--- START ---

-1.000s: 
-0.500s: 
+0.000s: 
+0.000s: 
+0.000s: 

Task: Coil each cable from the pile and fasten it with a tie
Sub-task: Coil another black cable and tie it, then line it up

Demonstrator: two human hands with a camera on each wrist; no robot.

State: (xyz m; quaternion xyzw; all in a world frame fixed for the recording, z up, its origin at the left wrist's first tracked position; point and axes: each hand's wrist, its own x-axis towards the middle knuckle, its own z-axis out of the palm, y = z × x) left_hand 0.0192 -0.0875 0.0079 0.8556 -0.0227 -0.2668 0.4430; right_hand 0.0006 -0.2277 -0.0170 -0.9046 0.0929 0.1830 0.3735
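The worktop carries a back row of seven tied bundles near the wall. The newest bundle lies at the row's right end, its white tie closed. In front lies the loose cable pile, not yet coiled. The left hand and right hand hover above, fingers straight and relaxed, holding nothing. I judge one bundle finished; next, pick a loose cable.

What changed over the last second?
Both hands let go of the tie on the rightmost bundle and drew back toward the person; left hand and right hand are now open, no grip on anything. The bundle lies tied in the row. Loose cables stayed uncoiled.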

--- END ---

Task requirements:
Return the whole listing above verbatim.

Expected output:
-1.000s: 
-0.500s: 
+0.000s: 
+0.000s: 
+0.000s: 

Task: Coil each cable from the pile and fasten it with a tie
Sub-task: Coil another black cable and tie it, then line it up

Demonstrator: two human hands with a camera on each wrist; no robot.

State: (xyz m; quaternion xyzw; all in a world frame fixed for the recording, z up, its origin at the left wrist's first tracked position; point and axes: each hand's wrist, its own x-axis towards the middle knuckle, its own z-axis out of the palm, y = z × x) left_hand 0.0192 -0.0875 0.0079 0.8556 -0.0227 -0.2668 0.4430; right_hand 0.0006 -0.2277 -0.0170 -0.9046 0.0929 0.1830 0.3735
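The worktop carries a back row of seven tied bundles near the wall. The newest bundle lies at the row's right end, its white tie closed. In front lies the loose cable pile, not yet coiled. The left hand and right hand hover above, fingers straight and relaxed, holding nothing. I judge one bundle finished; next, pick a loose cable.

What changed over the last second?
Both hands let go of the tie on the rightmost bundle and drew back toward the person; left hand and right hand are now open, no grip on anything. The bundle lies tied in the row. Loose cables stayed uncoiled.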

An answer has been given, and the exercise is complete.